The premise of this silent, Swedish film is ripped from a dark fairytale.  Anyone who dies at the stroke of midnight on New Year’s Eve is consigned to spend the next year riding the titular carriage and collecting the souls of the departed.  Cue, then, the brutal death of David Holm – a consumptive drunk, played by Sjöström himself – at the  portentous hour.  The carriage duly arrives, but its current occupant insists on revisiting David's past life and its many evils.

It's bleak - but gripping - stuff.  We learn that David tried to infect his former-wife and their children with tuberculosis, and that he succeeded in doing so in the case of a Salvation Army nurse.  Eventually, the grim morality tale comes to a rounded conclusion; as Capra's It's a Wonderful Life (1946), but projected through a darker prism. 

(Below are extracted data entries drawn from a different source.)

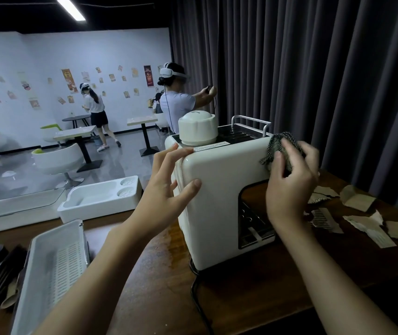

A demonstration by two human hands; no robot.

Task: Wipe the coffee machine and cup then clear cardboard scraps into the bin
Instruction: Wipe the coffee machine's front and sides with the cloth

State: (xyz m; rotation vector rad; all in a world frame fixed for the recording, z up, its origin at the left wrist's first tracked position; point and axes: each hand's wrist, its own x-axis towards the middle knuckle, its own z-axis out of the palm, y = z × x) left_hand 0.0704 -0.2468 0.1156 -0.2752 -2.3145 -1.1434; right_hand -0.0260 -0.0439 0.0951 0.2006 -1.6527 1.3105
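Clamped on a dark checked woven cloth [282, 143], the grip of the right hand [289, 187] has its fingers curled round the bunched fabric and presses it against the top right edge of the cream-white boxy coffee machine [217, 201]. The grip of the left hand [166, 187] is apart: its fingers lie straight and spread over the machine's top left edge, the thumb flat on the near face, holding nothing. The machine stands upright near the middle of the dark wooden worktop [157, 274], with a white domed cap [198, 129] and a bent metal rail [251, 120] on its top and a black cord [196, 293] running from its base toward the near edge. Torn brown cardboard scraps [362, 223] lie scattered flat toward the worktop's right edge, just beside the machine and apart from both hands. A white slotted plastic basket [55, 269] sits at the near left corner, and a white moulded tray [101, 199] rests at the far left edge
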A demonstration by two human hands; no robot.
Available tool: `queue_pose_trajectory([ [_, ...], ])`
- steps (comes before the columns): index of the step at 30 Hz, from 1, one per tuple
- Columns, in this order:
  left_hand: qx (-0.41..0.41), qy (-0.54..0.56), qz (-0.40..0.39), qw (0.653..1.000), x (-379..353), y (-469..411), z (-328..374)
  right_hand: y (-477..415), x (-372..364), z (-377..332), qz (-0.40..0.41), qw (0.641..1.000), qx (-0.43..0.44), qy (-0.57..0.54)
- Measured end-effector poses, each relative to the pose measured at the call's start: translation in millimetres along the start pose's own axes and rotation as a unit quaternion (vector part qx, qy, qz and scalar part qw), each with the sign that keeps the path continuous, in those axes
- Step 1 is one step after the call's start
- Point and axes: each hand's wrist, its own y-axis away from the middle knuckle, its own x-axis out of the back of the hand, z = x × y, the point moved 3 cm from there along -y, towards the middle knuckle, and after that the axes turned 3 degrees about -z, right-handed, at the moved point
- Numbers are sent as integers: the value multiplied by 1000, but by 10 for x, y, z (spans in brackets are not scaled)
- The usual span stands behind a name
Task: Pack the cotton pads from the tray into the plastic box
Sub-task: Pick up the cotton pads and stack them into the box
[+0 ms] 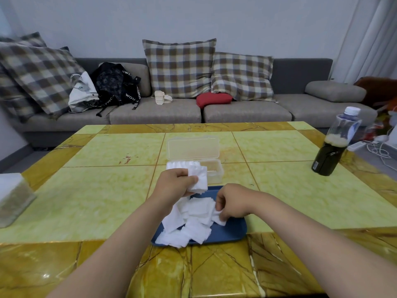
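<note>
Left hand (175, 183) grips a soft stack of square cotton pads (198, 179) by the clear plastic box (214, 168), right hand (233, 203) pinches one fluffy pad (220, 219) in the blue tray (232, 232).

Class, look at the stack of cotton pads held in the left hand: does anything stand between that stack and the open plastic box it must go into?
Nothing visible does. The left hand holds the stack of cotton pads just in front of the plastic box, whose lid stands open at the back. Pads already fill its left part; the right part looks free.

Grey sofa (193, 110) w/ plaid cushions (179, 67)
</note>
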Motion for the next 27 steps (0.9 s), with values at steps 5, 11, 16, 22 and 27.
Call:
queue_pose_trajectory([
  [5,-1,24,-1,1000,26,-2,1,4,102,142,19,995,-24,-90],
  [11,56,122,-6,991,39,-42,-55,40,368,183,98,941,4,-324],
  [16,80,186,-19,979,10,-45,-49,62,485,-9,112,874,61,-470],
  [22,59,203,-71,975,-54,5,-4,15,420,-237,114,901,40,-416],
  [27,48,214,-73,973,-44,8,26,-30,416,-280,136,900,4,-415],
])
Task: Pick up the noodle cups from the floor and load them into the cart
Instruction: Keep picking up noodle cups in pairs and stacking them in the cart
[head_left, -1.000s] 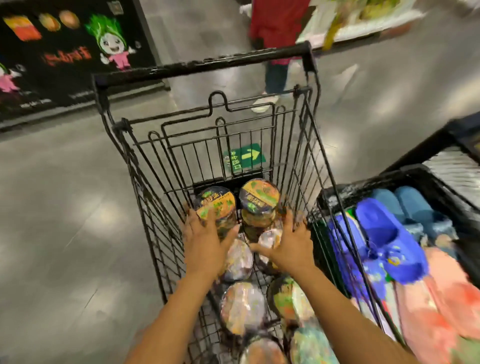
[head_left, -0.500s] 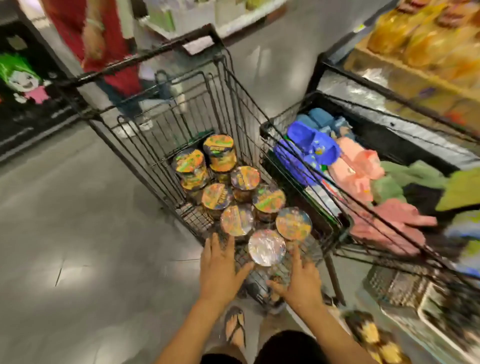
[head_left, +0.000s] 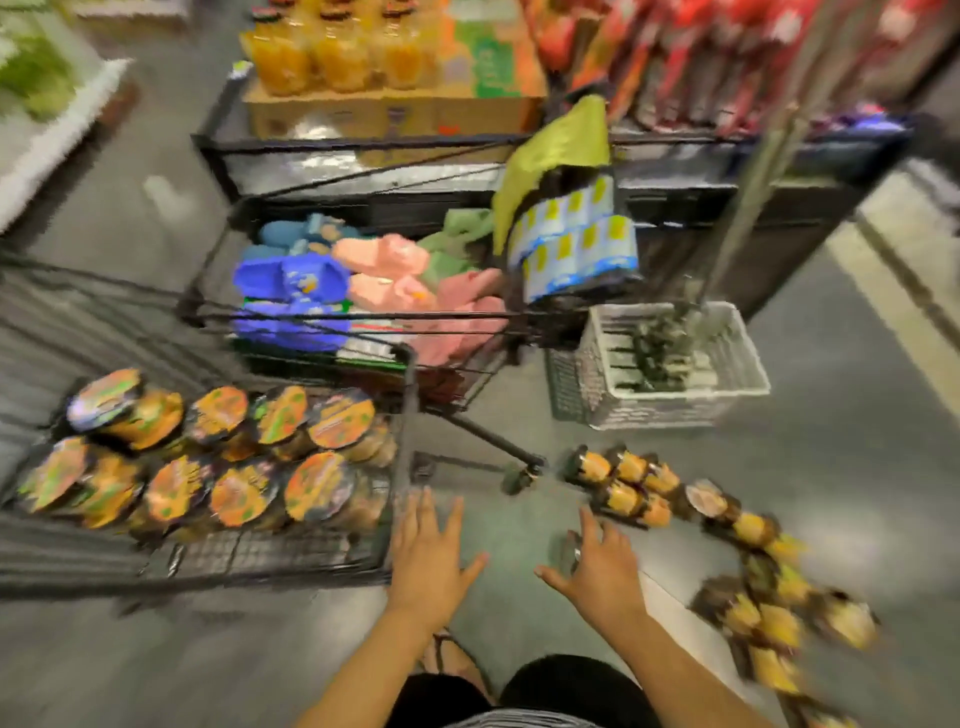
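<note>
Head view, heavily motion-blurred. Item: black wire cart (head_left: 409, 415), seen at lower left, its near corner post standing just beside the left hand. Contents: noodle cups in the cart (head_left: 234, 457), packed close in two rows, orange-and-green lids showing, several tilted. Item: noodle cups on the floor (head_left: 631, 483), laid in a loose curving line from the middle of the frame to the lower right edge, most on their sides, yellow bands visible. Item: left hand (head_left: 428, 556), held palm down over the grey floor (head_left: 857, 467), fingers straight and spread, nothing gripped. Item: right hand (head_left: 597, 569), likewise palm down, fingers and thumb splayed wide, nothing held; its fingertips are placed very near the closest floor cups, and contact cannot be told through the blur. Below the hands, a sandalled foot (head_left: 453, 656) is seen. Item: second wire bin (head_left: 363, 316) behind the cart, filled with blue slippers (head_left: 291, 280) and pink slippers (head_left: 384, 262). Item: white plastic basket (head_left: 737, 374) set on the floor to the right of that bin. Item: cardboard tray of orange drink bottles (head_left: 337, 57) at the top, on a dark shelf.
</note>
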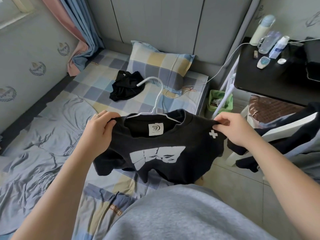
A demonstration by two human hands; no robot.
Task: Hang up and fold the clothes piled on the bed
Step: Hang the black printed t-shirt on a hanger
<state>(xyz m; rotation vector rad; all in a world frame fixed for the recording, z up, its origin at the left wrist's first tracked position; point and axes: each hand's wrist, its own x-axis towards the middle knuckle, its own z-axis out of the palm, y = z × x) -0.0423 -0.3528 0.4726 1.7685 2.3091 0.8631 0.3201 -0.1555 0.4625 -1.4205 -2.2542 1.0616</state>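
Bed (97, 78) takes up most of the view, with another dark garment (127, 87) crumpled near the pillow (161, 66). Black T-shirt (190, 135) is held in the air over the bed's edge, print up, collar away from the person, hem sagging toward them, so its long axis runs near-to-far. Left hand (99, 125) and right hand (232, 129) each have a pinching grip on one shoulder. Hanger (157, 100) sits inside the neck, hook pointing toward the pillow. I'd say pull both shoulders outward evenly so the seams settle on the hanger's arms, no bunching.
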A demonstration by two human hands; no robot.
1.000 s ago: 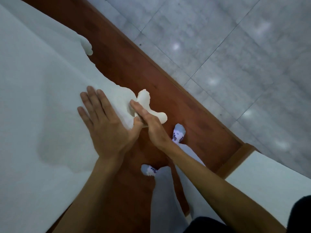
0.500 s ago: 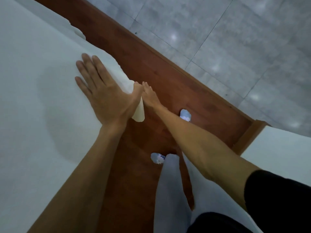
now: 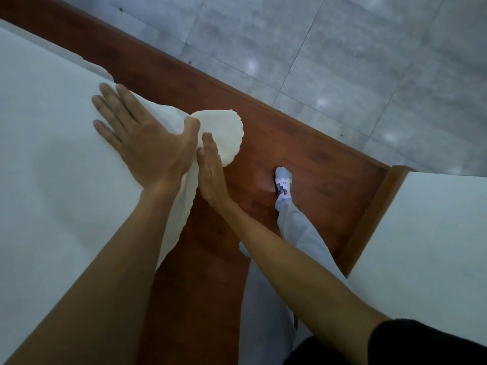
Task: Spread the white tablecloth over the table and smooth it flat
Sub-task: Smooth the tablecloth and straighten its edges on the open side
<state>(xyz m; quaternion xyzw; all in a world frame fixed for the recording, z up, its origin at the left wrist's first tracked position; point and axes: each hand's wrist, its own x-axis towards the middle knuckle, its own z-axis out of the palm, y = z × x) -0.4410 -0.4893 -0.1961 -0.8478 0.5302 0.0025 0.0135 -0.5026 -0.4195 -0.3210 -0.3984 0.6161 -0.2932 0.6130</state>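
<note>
head view: the tablecloth [image 3: 218,135] edge has been flared outward; left hand [image 3: 142,138] laid flat on it, right hand [image 3: 210,169] seemingly open against the flap; smoothing unfinished.

**A person's clothing, seen from above**

The left hand [image 3: 147,146] and right hand [image 3: 212,177] are bare, as are both forearms [image 3: 110,259]. A black sleeve [image 3: 427,343] covers the right upper arm. The trousers [image 3: 297,227] are pale grey. A white sock [image 3: 283,185] has a pale blue toe and heel and a small dark cartoon print.
</note>
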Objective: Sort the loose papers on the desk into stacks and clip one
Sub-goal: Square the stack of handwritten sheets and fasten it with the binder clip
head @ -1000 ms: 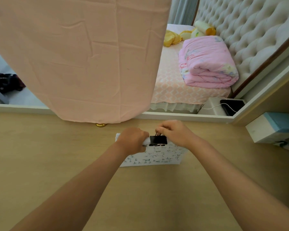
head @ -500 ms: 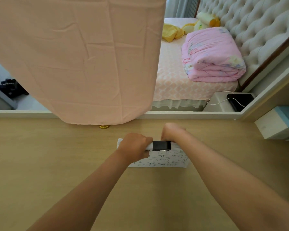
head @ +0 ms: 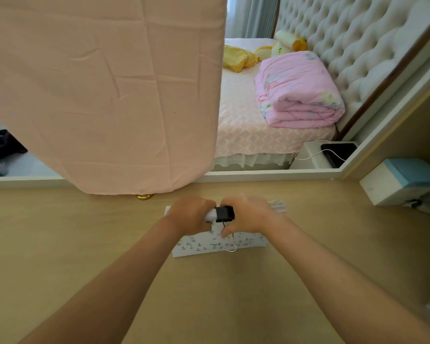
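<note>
Two bare forearms reach out over the pale wood desk [head: 209, 301] and meet over the papers [head: 199, 245], a white stack printed with small green marks. Its near edge lies on the desk; whether the far edge is lifted I cannot tell. The left hand [head: 190, 214] grips that far edge, fingers curled tight round it. Just beside it, touching, the right hand [head: 248, 216] is curled over the black clip [head: 225, 214], which sits on the same edge between the two hands. The right thumb [head: 224, 233] points down towards the near side and presses on the clip's wire handle [head: 231, 245], which lies flat on the top sheet, its loop poking out below the thumb tip. The other right fingers are hidden behind the clip. A blurred corner of paper shows past the right hand's far side.

Beyond the hands a gold base [head: 145, 196] peeks out under a hanging pink cloth [head: 104, 95]. To the right stands a white and blue box [head: 402, 181]. Farther off is a bed [head: 241, 125] with a folded pink quilt [head: 298, 93]
</note>
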`<state>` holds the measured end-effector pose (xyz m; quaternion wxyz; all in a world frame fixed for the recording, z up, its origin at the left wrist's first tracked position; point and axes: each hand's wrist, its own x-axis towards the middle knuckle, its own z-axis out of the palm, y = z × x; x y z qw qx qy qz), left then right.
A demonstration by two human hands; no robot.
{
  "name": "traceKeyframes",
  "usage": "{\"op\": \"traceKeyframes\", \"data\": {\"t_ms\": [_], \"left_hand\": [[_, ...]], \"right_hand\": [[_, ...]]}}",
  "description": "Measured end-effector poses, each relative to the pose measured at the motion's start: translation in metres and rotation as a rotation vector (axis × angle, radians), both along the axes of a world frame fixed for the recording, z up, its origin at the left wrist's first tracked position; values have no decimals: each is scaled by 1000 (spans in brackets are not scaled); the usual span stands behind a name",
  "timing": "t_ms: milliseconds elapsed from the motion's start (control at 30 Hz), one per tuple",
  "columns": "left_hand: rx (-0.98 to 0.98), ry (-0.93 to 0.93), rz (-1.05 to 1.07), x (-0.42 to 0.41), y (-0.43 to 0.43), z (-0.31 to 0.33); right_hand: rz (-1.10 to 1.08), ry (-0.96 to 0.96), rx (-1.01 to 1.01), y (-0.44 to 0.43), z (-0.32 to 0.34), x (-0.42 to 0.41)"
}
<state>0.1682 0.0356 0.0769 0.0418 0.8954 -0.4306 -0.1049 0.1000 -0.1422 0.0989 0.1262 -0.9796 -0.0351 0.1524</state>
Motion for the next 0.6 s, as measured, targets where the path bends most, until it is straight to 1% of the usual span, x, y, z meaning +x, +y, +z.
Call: {"op": "traceKeyframes", "data": {"t_ms": [33, 67, 133, 167, 233, 300, 333, 367, 500, 600], "left_hand": [[2, 6, 2, 0, 0, 1], [4, 3, 1, -1, 0, 1], [8, -23, -17, -2, 1, 1], [20, -36, -27, -3, 1, 2], [60, -35, -27, -2, 4, 4], [108, -19, -10, -1, 5, 7], [123, -14, -2, -1, 4, 9], [115, -8, 6, -3, 1, 12], [-44, 44, -10, -15, -26, 12], [-51, -17, -17, -22, -37, 3]], "right_hand": [[58, -79, -104, 3, -9, -1], [96, -159, -164, 4, -17, -2], [102, -242, -142, 2, -25, -4], [90, -227, -95, -2, -24, -5], [27, -118, -15, -14, -15, -6], [0, -3, -54, -29, -6, -7], [14, 17, -84, -35, -4, -7], [31, 19, -97, -39, -4, -8], [69, -36, -120, -42, -8, -10], [102, -129, -150, -46, -13, -13]]}}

Tartan has released The Phantom Carriage in two different versions.  The first is a single-disc edition, which showcases an atmospheric soundtrack by KTL.  Whilst a two-disc edition includes an alternative score and The Image Makers (2000) – a TV-movie by Ingmar Bergman, for whom The Phantom Carriage was a key influence. 

The Bergman film is well-worth the extra outlay.  Much as Shadow of the Vampire (2000) fictionally did for Murnau’s Nosferatu (1922), The Image Makers dramatises the behind-the-scenes tensions of The Phantom Carriage.  It's a tale of art colliding with passion, and the perfect meeting-place for Bergman and Sjöström - one master and another.